Ainsi, le syndrome myofascial peut agir comme un facteur déclencheur ou aggravant du syndrome du piriforme, car la contraction musculaire associée aux points gâchettes favorise la compression nerveuse. Dans la pratique clinique, il est fréquent que les deux conditions coexistent, ce qui explique pourquoi certaines douleurs sciatiques d’origine fessière répondent bien aux techniques visant à relâcher les tensions musculaires et à désactiver les points gâchettes.
Cercle Vicieux du Piriforme : Comprendre la Douleur Persistante
Cercle vicieux où la contraction musculaire excessive entraîne une compression du nerf sciatique, provoquant une altération de la transmission nerveuse, qui à son tour peut influencer davantage la contraction musculaire.

Dans le contexte spécifique du piriforme et du nerf sciatique, cette interaction peut contribuer au syndrome du piriforme.
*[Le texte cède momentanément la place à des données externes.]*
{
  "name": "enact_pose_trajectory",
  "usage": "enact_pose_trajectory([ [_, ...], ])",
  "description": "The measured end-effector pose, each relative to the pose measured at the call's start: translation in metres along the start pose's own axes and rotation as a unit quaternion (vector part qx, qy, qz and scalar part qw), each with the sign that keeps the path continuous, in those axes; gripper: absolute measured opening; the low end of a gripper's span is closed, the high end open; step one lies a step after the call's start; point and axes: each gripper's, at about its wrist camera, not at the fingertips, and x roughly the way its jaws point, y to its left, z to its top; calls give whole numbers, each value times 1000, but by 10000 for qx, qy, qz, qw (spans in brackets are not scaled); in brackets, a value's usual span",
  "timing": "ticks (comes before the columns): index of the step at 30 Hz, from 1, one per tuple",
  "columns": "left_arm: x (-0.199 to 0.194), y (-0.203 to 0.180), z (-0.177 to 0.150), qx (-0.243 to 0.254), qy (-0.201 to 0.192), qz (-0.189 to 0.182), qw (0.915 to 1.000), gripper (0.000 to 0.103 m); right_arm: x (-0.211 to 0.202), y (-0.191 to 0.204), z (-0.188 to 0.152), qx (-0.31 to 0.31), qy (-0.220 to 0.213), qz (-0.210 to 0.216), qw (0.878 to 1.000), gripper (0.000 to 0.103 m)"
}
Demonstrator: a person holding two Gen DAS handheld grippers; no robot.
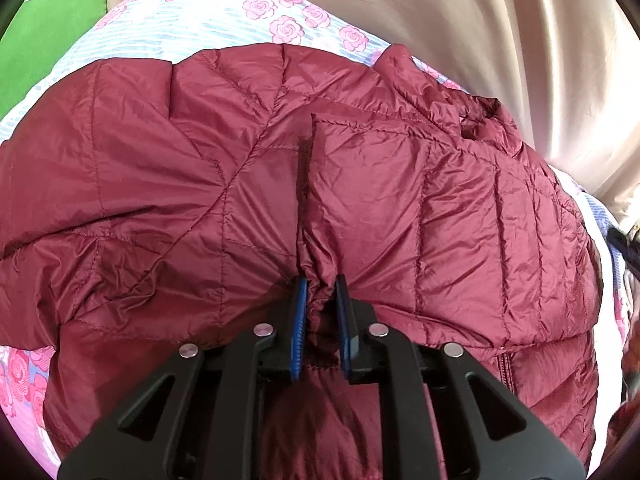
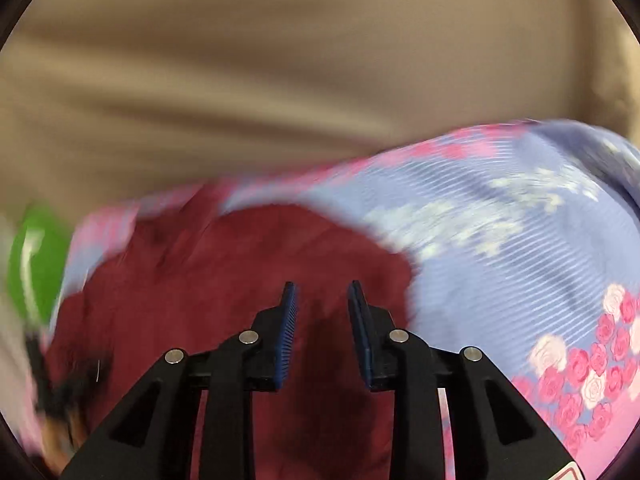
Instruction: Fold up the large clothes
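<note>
Pinching a bunched fold of the maroon quilted jacket (image 1: 360, 200), the left tool (image 1: 321, 292) stands narrow at the lower centre of its frame, fabric gathered between its blue pads. The jacket lies spread on the rose-print bedsheet (image 1: 208, 20), its long axis running across the frame from lower left to the collar (image 1: 480, 116) at upper right. The right tool (image 2: 322, 294), in a blurred view, stands partly apart over maroon fabric with nothing gripped. The left one looks better placed for the next fold.
</note>
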Motion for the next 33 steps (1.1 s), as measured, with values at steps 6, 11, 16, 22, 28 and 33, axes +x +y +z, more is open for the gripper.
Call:
enact_pose_trajectory([
  [6, 0, 1, 0, -39, -3, -40, 10000, 14, 28, -36, -77, -456, 1069, -1025, 9879, 18],
  [11, -2, 4, 1, -115, -23, -130, 9998, 14, -11, -59, -60, 124, 704, -1308, 9888, 19],
  [16, -11, 24, -4, -696, -102, -559, 9960, 18, -23, 45, -18, -747, 354, -53, 9966, 20],
  [22, -12, 17, -6, -515, -94, -364, 9980, 18, 72, 212, -5, -1555, 1088, 1273, 9735, 19],
  [28, -11, 20, -5, -586, -97, -442, 9973, 18, 160, 299, -35, -1793, 1724, 1431, 9579, 10],
  [33, -11, 20, -6, -612, -100, -471, 9970, 18, 174, 281, -12, -961, 1699, 1438, 9702, 0],
])
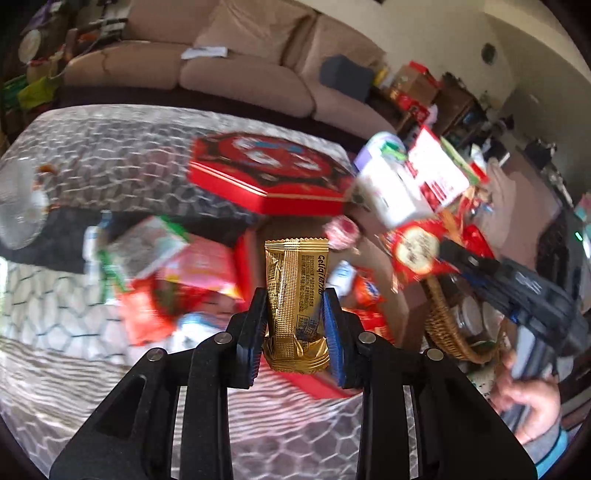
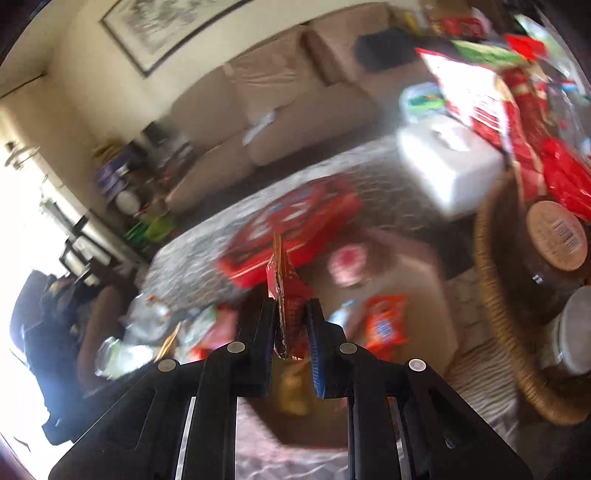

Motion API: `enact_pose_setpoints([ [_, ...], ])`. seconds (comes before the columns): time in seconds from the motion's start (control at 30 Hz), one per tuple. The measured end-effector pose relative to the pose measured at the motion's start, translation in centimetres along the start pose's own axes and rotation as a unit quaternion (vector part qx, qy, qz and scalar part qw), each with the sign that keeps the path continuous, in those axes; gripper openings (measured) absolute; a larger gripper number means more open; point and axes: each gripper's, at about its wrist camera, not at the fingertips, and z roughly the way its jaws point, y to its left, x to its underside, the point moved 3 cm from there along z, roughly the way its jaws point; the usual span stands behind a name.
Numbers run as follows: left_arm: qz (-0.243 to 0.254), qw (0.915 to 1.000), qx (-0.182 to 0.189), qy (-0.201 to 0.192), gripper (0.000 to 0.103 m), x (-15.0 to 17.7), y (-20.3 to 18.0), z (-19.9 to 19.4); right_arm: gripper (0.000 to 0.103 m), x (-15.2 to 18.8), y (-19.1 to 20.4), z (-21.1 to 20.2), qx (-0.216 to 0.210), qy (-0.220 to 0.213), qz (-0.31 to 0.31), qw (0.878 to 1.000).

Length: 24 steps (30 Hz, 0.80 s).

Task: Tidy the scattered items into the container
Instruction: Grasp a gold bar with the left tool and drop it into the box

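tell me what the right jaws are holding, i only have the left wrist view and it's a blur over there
Observer: A thin red packet, seen edge-on, pinched between the right gripper jaws.
Operator: anything in that wicker basket already
Observer: Yes, the wicker basket holds a jar with a tan barcoded lid and a white-lidded container.
Operator: what's on the wall behind the sofa
Observer: A dark-framed picture hangs above the beige sofa; your view shows only bare wall there.
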Motion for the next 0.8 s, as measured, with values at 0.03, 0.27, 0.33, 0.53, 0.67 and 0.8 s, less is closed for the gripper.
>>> enact_pose_setpoints([
  [0.03,0.004,1.0000,-0.001,0.005,0.027,0.0,-0.8,0.8,0.016,-0.4,-0.7,0.5,0.004,0.001,0.006,1.000],
  [0.27,0.006,0.9992,-0.005,0.038,0.028,-0.3,-2.9,5.6,0.016,-0.3,-5.8,5.1,0.028,0.010,0.095,0.995],
  [0.33,0.014,0.9988,-0.012,0.046,0.028,-0.4,-3.0,6.5,0.016,0.6,-6.8,6.7,0.024,0.026,0.121,0.992],
  [0.53,0.029,0.9969,-0.025,0.069,0.028,-0.9,-2.7,8.4,0.025,1.5,-5.2,7.8,0.139,0.044,0.006,0.989],
  [0.67,0.043,0.9939,-0.038,0.094,0.028,-0.9,-2.7,9.7,0.045,1.3,-4.2,5.9,0.156,0.034,-0.033,0.987],
  [0.8,0.064,0.9898,-0.042,0.120,0.032,0.2,-3.4,10.4,0.048,2.0,-3.2,2.5,0.130,0.010,-0.042,0.991],
])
Lorsque le muscle piriforme se contracte de manière excessive, il peut comprimer le nerf sciatique, provoquant des symptômes tels que la douleur et l’engourdissement. Ces symptômes peuvent à leur tour entraîner une réaction de protection, induisant une augmentation de la tension musculaire, ce qui aggrave la compression du nerf et intensifie les symptômes. Ce cycle continue, créant une interrelation complexe entre la contraction musculaire et la transmission nerveuse altérée.
Symptômes et manifestations cliniques
Le syndrome du piriforme se manifeste principalement par une douleur profonde dans la région fessière, souvent située près de l’articulation sacro-iliaque ou au centre de la fesse. Cette douleur peut être constante ou apparaître lors de certains mouvements, notamment lors de la marche, de la montée d’escaliers ou après une position assise prolongée. Les patients décrivent fréquemment une sensation de douleur sourde, de brûlure ou de tension musculaire dans la fesse.
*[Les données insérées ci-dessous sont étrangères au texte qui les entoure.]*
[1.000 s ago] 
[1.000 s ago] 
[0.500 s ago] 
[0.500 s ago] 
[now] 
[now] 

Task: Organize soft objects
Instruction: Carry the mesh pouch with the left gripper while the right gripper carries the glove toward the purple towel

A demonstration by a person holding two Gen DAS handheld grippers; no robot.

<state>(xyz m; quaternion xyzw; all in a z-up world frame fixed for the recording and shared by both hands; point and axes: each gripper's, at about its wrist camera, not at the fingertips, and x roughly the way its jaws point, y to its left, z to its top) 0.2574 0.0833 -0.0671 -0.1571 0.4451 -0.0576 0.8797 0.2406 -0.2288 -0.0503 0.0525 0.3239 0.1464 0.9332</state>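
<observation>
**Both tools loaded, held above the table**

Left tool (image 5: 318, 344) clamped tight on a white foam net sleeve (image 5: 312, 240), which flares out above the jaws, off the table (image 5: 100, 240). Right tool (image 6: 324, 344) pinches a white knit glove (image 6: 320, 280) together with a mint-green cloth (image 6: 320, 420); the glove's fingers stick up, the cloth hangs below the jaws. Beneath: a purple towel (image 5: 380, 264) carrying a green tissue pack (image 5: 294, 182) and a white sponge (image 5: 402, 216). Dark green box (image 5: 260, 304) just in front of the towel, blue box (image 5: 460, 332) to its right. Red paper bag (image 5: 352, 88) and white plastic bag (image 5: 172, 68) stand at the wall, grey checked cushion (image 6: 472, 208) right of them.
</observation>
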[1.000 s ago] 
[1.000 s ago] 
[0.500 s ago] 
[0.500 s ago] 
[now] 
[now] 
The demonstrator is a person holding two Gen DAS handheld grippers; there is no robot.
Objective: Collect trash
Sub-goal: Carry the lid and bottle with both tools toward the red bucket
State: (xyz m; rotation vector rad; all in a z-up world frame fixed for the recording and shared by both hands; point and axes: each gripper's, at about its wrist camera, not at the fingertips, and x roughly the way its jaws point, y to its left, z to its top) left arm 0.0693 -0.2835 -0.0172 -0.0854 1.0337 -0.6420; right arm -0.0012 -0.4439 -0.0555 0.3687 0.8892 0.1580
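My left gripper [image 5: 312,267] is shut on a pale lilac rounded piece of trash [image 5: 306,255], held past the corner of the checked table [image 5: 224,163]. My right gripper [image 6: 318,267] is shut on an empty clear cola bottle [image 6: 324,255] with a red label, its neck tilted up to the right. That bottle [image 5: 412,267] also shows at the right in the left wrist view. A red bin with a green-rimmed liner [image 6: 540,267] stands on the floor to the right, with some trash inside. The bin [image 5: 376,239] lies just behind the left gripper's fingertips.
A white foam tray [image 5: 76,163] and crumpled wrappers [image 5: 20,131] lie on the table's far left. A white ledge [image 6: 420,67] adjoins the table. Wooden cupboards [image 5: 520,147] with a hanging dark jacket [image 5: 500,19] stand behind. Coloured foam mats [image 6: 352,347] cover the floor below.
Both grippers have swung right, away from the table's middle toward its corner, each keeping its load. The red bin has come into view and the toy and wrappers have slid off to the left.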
Un des signes caractéristiques est la douleur irradiant le long du trajet du nerf sciatique. Cette irradiation peut se propager de la fesse vers l’arrière de la cuisse et parfois jusqu’au mollet. Contrairement à la sciatique d’origine lombaire, la douleur liée au piriforme reste souvent plus localisée dans la région fessière et la partie proximale de la cuisse.
Les patients peuvent également ressentir des symptômes neurologiques légers, tels que des picotements, des engourdissements ou une sensation de faiblesse dans la jambe affectée. Ces sensations apparaissent lorsque la compression du nerf sciatique perturbe la transmission des signaux nerveux.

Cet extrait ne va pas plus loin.